Leopards are struggling for space

The population of one of the big cats of Pakistan and Azad Kashmir, the leopard, is dwindling rapidly and regardless of strict conservation efforts, leopard poaching is still a productive industry.

Earlier this year for example, spanking new leopard skins curved up in both Lahore and Rawalpindi where exceedingly stupid people are prepared to pay as much as two hundred thousand rupees for such a treasure. Leopard remains find a ready market too as they are used by some hakims here and also smuggled out of the nation for use abroad.

It is hard to make an approximation of the number of leopards remaining in the country but their number is relatively small. In recent years, killing leopards and selling off their skins and body parts is increasingly becoming eye-catching to unprincipled people in search of that easy money.

Panthera pardi are still found in little numbers in the Murree Hills, especially in Ayubia National Park, Margalla National Park outside Islamabad, Kohistan, Waziristan, Balochistan and Azad Kashmir and aside from Panthera pardi there used to be four sub-species too, but whether or not these all still exist is anyones speculation.

Mountain leopards breed on one occasion a year either in late spring or summer and the female usually has only two cubs which, these days and if at all potential, are promptly killed by local people who have no considerate of the importance of wildlife. If not the situation changes for the better and unless leopards and community can be trained to coexist as they once did, the
future of our aboriginal leopard inhabitants is at very soaring risk indeed.

Mountain leopards are bigger than those inhabiting desert topography and other lowland areas and the mountain residential leopard, Panthera pardi, is the species most people picture when the word leopard draw closer to mind. These, if they are males, may stand 66cm at the shoulder, compute up to 117cm in body length with an added 71cm to 96cm added on by the tail.

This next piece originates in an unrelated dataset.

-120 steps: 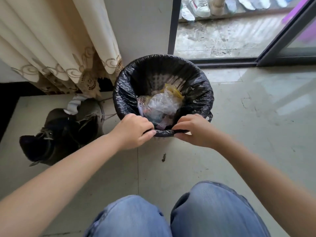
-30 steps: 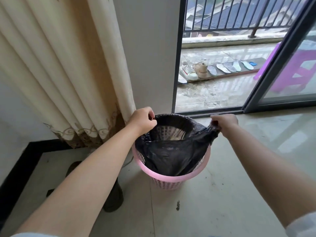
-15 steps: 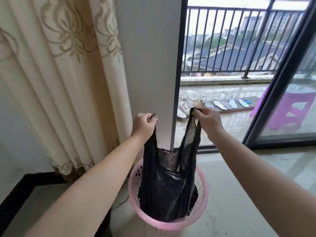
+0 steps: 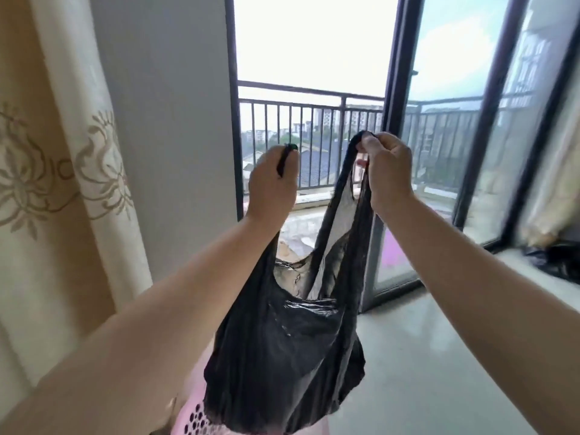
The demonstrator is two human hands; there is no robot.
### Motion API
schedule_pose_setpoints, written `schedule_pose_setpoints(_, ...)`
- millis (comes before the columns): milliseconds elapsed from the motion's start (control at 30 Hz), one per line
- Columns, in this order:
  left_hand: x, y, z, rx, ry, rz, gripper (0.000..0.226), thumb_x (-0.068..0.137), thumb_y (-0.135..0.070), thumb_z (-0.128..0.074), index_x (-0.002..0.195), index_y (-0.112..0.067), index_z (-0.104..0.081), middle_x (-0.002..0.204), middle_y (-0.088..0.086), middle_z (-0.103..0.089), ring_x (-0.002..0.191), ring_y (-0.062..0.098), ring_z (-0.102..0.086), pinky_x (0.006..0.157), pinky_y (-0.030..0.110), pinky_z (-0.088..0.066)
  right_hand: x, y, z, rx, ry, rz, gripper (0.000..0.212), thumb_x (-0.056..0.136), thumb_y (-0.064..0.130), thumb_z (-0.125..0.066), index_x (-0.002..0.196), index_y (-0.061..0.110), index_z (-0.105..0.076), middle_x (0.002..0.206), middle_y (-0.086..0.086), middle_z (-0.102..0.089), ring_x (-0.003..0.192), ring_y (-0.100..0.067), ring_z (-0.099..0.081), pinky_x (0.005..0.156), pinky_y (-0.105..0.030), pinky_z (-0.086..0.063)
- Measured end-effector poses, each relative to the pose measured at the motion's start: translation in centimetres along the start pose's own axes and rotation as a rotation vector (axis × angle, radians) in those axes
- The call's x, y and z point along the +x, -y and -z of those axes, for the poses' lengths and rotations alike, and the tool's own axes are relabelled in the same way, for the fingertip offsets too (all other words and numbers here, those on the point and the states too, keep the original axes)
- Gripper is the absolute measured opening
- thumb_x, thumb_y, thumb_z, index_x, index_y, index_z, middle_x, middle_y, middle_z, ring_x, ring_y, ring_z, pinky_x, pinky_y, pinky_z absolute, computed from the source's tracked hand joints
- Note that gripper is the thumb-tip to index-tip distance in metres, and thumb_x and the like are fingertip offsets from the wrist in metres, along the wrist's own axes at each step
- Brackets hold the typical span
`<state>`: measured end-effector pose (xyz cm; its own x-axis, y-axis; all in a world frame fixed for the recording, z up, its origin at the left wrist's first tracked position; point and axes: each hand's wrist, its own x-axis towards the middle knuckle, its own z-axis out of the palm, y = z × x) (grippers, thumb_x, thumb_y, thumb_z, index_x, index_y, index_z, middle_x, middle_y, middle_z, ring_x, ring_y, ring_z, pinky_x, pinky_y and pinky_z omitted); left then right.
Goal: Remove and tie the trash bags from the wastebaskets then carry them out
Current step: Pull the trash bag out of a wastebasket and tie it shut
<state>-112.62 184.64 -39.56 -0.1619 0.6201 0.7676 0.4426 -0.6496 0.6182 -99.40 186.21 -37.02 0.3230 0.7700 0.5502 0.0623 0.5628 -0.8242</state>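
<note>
A black trash bag [image 4: 282, 356] hangs in the air in front of me, lifted by its two handles. My left hand [image 4: 273, 183] grips the left handle and my right hand [image 4: 389, 171] pinches the right handle, both at chest height. The bag's bottom hangs just above the pink perforated wastebasket [image 4: 191, 416], of which only a part of the rim shows at the bottom edge. What is inside the bag is hidden.
A cream patterned curtain [image 4: 62, 183] hangs at the left beside a grey wall. A dark-framed glass sliding door [image 4: 392, 152] opens onto a balcony with a railing [image 4: 307, 120]. Another black bag [image 4: 555, 262] lies on the ledge at right.
Both hands have raised the bag higher, so that it has come out of the pink wastebasket. My view has tilted upward toward the balcony.
</note>
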Motion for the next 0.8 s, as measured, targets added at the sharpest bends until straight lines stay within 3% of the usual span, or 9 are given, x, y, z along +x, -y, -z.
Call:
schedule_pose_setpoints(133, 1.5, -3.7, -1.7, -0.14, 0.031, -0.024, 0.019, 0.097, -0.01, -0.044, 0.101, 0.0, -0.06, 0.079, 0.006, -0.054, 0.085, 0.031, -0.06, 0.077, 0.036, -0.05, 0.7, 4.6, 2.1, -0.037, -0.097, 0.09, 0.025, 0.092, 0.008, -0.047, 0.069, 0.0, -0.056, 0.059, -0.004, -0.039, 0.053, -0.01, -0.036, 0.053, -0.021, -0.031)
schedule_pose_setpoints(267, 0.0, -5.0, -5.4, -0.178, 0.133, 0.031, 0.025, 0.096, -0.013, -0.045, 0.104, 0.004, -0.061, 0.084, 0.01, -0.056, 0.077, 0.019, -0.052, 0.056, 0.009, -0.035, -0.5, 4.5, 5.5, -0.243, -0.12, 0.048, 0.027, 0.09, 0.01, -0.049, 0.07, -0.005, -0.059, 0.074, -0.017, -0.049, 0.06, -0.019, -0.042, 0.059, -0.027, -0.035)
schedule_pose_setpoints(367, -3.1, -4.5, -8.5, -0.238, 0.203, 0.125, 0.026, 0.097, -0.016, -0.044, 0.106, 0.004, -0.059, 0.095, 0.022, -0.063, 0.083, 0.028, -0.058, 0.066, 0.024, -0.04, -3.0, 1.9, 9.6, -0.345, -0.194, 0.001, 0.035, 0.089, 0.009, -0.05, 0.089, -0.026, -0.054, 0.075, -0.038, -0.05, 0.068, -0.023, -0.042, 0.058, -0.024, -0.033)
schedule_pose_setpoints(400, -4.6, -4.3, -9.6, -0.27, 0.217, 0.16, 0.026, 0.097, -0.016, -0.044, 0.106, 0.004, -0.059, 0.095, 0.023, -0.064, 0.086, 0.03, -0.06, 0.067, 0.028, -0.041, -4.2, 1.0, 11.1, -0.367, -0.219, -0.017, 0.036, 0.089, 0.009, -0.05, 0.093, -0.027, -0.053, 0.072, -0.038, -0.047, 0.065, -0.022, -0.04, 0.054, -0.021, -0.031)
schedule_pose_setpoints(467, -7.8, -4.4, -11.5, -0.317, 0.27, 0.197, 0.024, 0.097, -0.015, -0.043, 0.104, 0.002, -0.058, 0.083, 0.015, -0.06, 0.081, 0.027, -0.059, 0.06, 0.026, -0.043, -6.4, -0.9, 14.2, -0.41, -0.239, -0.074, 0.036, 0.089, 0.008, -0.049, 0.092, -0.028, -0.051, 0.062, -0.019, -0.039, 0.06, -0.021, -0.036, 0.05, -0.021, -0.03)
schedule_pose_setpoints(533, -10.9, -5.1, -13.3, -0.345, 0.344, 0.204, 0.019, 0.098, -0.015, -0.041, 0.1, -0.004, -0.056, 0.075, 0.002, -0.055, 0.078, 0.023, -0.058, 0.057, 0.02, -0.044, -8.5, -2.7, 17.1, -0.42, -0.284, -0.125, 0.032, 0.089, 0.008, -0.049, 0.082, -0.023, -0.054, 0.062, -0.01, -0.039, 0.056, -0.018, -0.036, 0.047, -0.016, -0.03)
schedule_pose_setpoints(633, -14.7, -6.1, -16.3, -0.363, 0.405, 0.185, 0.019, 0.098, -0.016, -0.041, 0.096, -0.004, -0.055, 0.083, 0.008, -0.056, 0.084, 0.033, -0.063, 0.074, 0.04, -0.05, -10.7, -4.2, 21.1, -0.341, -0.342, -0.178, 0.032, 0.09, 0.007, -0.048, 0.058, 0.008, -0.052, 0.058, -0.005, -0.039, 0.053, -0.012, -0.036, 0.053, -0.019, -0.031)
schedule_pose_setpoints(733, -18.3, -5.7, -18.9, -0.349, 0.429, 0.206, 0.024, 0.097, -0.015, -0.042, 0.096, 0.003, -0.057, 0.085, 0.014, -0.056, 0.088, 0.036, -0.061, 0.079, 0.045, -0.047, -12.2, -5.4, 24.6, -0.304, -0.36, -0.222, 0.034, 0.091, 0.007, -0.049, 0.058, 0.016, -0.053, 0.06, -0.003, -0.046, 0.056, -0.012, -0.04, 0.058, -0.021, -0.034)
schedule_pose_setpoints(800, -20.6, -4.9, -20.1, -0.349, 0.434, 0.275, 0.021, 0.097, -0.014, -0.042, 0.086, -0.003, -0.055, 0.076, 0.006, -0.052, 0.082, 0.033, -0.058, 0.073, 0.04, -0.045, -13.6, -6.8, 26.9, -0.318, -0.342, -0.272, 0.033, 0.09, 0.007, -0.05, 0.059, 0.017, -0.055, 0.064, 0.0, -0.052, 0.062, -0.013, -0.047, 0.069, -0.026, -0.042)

A leopard much loved prey is small animals, monkeys, birds and even snakes and lizards, but as humans encroach more and more into traditional leopard areas, badly affecting ecosystems and natural balance in the process, then hungry leopards have begun killing goats and the like and this, plus the clear danger factor to humans, does not make them at all popular with locals stressed to make a living in leopard territory.

Leopards are usually shy and introverted animals and much prefer to hunt by nighttime although, in recent years, their habits have turned out to be more unpredictable due to increased human interruption in their territory and, regrettably, leopards have killed people, along with livestock, during daylight hours in the Nathia Gali area and leopard attacks have reportedly increased in Azad Kashmir too.